Impressively, NLP-enabled AI technology is also capable of identifying and analysing the sentiments behind the opinions, actions and reactions it extracts from unstructured data. This is particularly valuable for sentiment-rich data sources like communications, which can hold critical insights into the attitudes fuelling specific behaviour.
This can not only shape the direction of an active investigation, but it can also pre-empt undesirable behaviour when used as part of a proactive eDiscovery strategy.
Navigating known sentiment analysis challenges
NLP-driven sentiment analysis is good, but it’s far from perfect. After all, even humans struggle to accurately identify sentiment at times (particularly when voice and body language cues are removed from the picture).
While technology is advancing rapidly, there remain certain areas in which sentiment analysis is known to struggle. Examples include missing context, irony and sarcasm. And whilst the use of emojis might be considered as providing semi-structured context, human traits of irony and sarcasm extend into their use too.
Overcoming these issues is often a matter of knowing exactly how to deploy your tools for optimal results. It’s one of the many reasons an expert hand at the tiller tends to deliver more accurate and reliable results.
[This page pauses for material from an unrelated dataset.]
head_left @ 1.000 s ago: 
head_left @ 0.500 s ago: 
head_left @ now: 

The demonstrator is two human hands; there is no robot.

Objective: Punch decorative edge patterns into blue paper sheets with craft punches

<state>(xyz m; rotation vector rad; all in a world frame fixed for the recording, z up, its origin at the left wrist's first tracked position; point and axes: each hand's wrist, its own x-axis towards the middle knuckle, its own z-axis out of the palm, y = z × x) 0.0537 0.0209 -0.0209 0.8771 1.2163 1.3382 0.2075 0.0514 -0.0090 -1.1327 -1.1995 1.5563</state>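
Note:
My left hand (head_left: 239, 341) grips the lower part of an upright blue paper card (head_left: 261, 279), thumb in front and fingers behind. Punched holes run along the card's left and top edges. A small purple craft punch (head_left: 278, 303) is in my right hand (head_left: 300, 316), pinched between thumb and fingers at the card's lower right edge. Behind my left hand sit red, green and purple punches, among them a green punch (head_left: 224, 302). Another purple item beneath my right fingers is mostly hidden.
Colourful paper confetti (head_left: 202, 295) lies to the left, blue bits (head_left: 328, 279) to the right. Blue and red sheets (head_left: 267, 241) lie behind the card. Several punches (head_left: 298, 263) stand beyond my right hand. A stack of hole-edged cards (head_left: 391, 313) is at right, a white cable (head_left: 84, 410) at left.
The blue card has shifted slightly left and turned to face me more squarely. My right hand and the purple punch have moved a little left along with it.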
Unlocking the full fact picture
Of course, there’s not much point in analysing communication patterns, sentiments and anomalies if you can’t organise the (likely vast) volume of results into a cohesive fact picture that reveals any unusual relationships and/or issues.
In this, we cannot overstate the advantage of data visualisation tools like Brainspace.
Brainspace takes advanced visual analytics in Reveal to the next level, compiling investigative insights into a consolidated fact picture while providing reviewers with an intuitive platform from which to digest, navigate and explore all potential leads and otherwise relevant insights.
This ability to follow the right threads down the right rabbit holes – all without losing sight of the big picture – makes every difference when it comes to extracting value from a rising flood of unstructured data.